Prof Rossler is predicting earthquakes and tsunamis in a "biblical armageddon" and a dramatic change in weather patterns that could wipe out life on Earth. He said attempts were still being made in the European Court of Human Rights to halt the experiment on the grounds that it violated the right to life.

So, if we're not all wiped out tomorrow, what's in it for us? Could the machine really solve the mysteries of the cosmos, or are we just getting caught up in the hype? At 5 billion, this experiment does not come cheap and the public will surely want to know how this venture will materially improve our quality of life.

Those leading the project insist the benefits for mankind could be huge. Major spin-offs have already emerged from earlier particle accelerator experiments at Cern. Scanners and modern radiotherapy machines are two examples of key medical applications, and proton accelerators – like the LHC but on a much smaller scale – are now being tested for their ability to kill tumours.

Among the many things scientists are hoping to find, the "Holy Grail" would be the Higgs boson, named after the former University of Edinburgh physicist Peter Higgs. It is an elusive particle that scientists believe gives everything in the universe its mass, and hence its weight.

Richard Kenway, a professor of mathematical physics at Edinburgh University, has 20 of his colleagues working on LHC and he is quick to dispel the apocalyptic vision trotted out by some of his peers.

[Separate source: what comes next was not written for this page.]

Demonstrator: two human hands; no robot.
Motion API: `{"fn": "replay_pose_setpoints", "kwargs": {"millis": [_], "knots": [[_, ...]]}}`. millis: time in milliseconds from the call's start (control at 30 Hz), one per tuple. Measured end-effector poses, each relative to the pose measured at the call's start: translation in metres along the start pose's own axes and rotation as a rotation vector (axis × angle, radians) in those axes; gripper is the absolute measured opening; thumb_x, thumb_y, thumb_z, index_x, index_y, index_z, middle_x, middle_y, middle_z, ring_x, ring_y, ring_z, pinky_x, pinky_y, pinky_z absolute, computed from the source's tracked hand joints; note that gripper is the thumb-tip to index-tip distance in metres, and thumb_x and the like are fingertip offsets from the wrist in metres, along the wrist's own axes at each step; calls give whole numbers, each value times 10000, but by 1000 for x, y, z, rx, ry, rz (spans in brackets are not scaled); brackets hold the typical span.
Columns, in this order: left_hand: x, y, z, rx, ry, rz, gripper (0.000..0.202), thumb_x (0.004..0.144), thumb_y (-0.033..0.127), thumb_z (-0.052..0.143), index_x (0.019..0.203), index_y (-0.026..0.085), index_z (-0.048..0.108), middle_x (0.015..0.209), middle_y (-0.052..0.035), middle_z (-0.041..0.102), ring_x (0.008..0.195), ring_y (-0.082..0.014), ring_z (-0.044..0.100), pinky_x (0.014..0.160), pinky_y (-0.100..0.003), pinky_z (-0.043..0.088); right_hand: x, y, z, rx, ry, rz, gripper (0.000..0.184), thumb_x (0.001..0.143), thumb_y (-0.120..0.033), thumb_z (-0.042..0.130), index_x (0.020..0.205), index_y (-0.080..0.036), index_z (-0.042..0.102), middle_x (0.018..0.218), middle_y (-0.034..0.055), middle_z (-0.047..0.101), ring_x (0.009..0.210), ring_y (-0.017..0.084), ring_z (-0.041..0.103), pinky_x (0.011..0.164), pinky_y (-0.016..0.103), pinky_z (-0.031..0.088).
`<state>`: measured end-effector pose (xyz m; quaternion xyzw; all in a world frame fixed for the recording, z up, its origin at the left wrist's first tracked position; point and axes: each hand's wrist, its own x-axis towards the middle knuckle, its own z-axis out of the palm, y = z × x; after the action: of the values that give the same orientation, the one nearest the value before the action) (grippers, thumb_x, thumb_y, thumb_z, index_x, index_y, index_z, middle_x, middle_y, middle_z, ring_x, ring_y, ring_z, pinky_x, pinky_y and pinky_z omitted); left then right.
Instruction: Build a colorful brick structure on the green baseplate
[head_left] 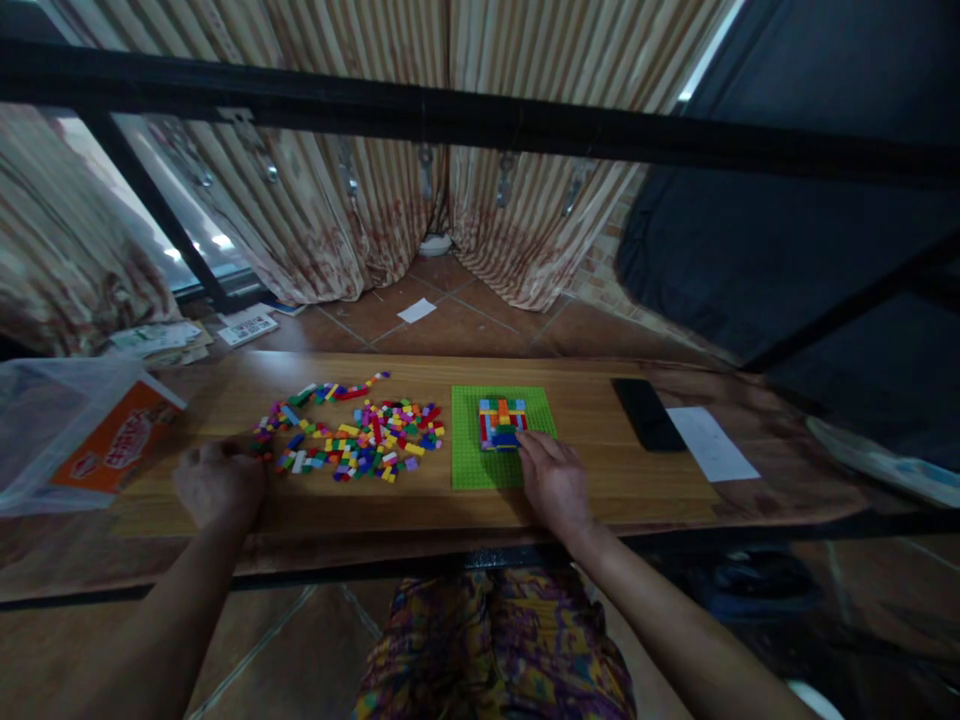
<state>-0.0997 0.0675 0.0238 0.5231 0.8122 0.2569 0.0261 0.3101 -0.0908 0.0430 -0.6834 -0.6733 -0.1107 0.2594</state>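
A small square build of colourful toy bricks [501, 410] stands on a green baseplate [465, 470]. At its front right corner, my right hand [555, 482] has thumb and fingers closed on a blue brick [504, 439], which sits against the build. Loose toy bricks [375, 438] in many colours are spread over the left half of the wooden board [420, 508]. My left hand [217, 484] rests by the left edge of this pile with its fingers curled in. What the left fingers hold, if anything, is hidden.
A clear plastic box [45, 400] with an orange label stands at the far left. To the right lie a black phone [648, 414] and a white sheet of paper [712, 443]. Beyond the board runs a dark metal rail [480, 115] in front of striped curtains [360, 220].
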Motion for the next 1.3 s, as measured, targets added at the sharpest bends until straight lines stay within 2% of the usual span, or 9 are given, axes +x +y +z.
{"fn": "replay_pose_setpoints", "kwargs": {"millis": [67, 133, 200, 300, 433, 667, 1000, 1200, 1300], "knots": [[0, -1, 1, 74, -9, 23, 332, 748, 139, 524, 1024, 73, 697, 1087, -183, 628, 1094, -338, 535, 965, -487, 432, -9, -1, -5, 85, 106, 97, 269, 947, -185, 460, 1112, -162, 672, 1085, 110, 704, 988, 226, 641, 860, 367, 486], [0, -2, 3, 126, -11, 23, 340, 769, 156, 514, 1047, 75, 693, 1126, -192, 616, 1088, -337, 546, 945, -475, 449, -23, -6, -10, 179, 144, 175, 255, 953, -206, 456, 1055, -175, 687, 1023, 101, 712, 951, 216, 652, 849, 361, 507], [0, -2, 4, 140, -6, 30, 336, 785, 165, 501, 1047, 76, 691, 1121, -190, 618, 1095, -333, 545, 948, -461, 447, -39, -16, -12, 289, 94, 194, 235, 948, -212, 470, 1019, -190, 692, 987, 87, 714, 918, 204, 661, 825, 345, 526], [0, -2, 4, 151, 3, 51, 309, 793, 163, 490, 1007, 75, 695, 1062, -181, 629, 1076, -325, 549, 941, -439, 440, -59, -38, -11, 433, -17, 144, 227, 933, -192, 487, 1033, -223, 688, 996, 62, 716, 932, 191, 666, 823, 325, 539], [-3, -2, 2, 119, 19, 61, 270, 781, 142, 495, 961, 75, 684, 1020, -182, 616, 1014, -315, 554, 888, -426, 439, -66, -67, -1, 568, -75, 83, 241, 920, -183, 491, 1038, -257, 687, 967, 50, 715, 912, 195, 675, 800, 331, 556], [-5, -8, 9, 82, 77, 75, 239, 783, 129, 479, 923, 136, 673, 991, -151, 608, 983, -293, 558, 869, -395, 436, -38, -95, 20, 691, -136, 8, 236, 938, -201, 467, 1023, -272, 676, 979, 59, 710, 904, 207, 678, 779, 342, 562], [-8, -8, 9, 51, 84, 71, 253, 802, 105, 454, 928, 123, 673, 986, -158, 621, 988, -288, 565, 896, -401, 434, 21, -129, 54, 749, -131, -96, 221, 932, -198, 475, 957, -227, 693, 921, 48, 713, 866, 180, 671, 785, 302, 519], [-10, -6, 10, 41, 88, 52, 255, 857, 145, 435, 940, 148, 676, 979, -141, 621, 1000, -283, 567, 888, -397, 427, 51, -139, 73, 692, -162, -87, 216, 915, -197, 490, 937, -226, 703, 914, 38, 716, 854, 179, 660, 788, 304, 502], [-10, -5, 10, 38, 82, 35, 255, 864, 148, 430, 941, 147, 674, 997, -143, 623, 1002, -281, 566, 882, -393, 427, 65, -144, 80, 637, -192, -130, 208, 910, -187, 499, 936, -218, 703, 923, 44, 714, 872, 186, 650, 806, 308, 490]]}}
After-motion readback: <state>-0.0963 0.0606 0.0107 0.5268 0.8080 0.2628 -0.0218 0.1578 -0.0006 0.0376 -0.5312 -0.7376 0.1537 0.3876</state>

"It's tabloid nonsense to say it's the end of the world. The usual concern is that a collision of protons might create a small black hole that would swallow up the earth. That's nonsense," he said.

"These collisions at Cern are happening all the time when cosmic rays hit the atmosphere. Throughout the history of the Earth these collisions have happened and clearly we're still here to tell the tale."

He added: "Five billion pounds is not a huge amount of money, given the potential benefits. Many countries are pooling the cost, and when you compare it to the cost of a single military aircraft – or the Olympics – it's worthwhile.

"There are huge technical spin-offs and it inspires young people to follow careers in science. We're going for gold in the cosmic Olympics."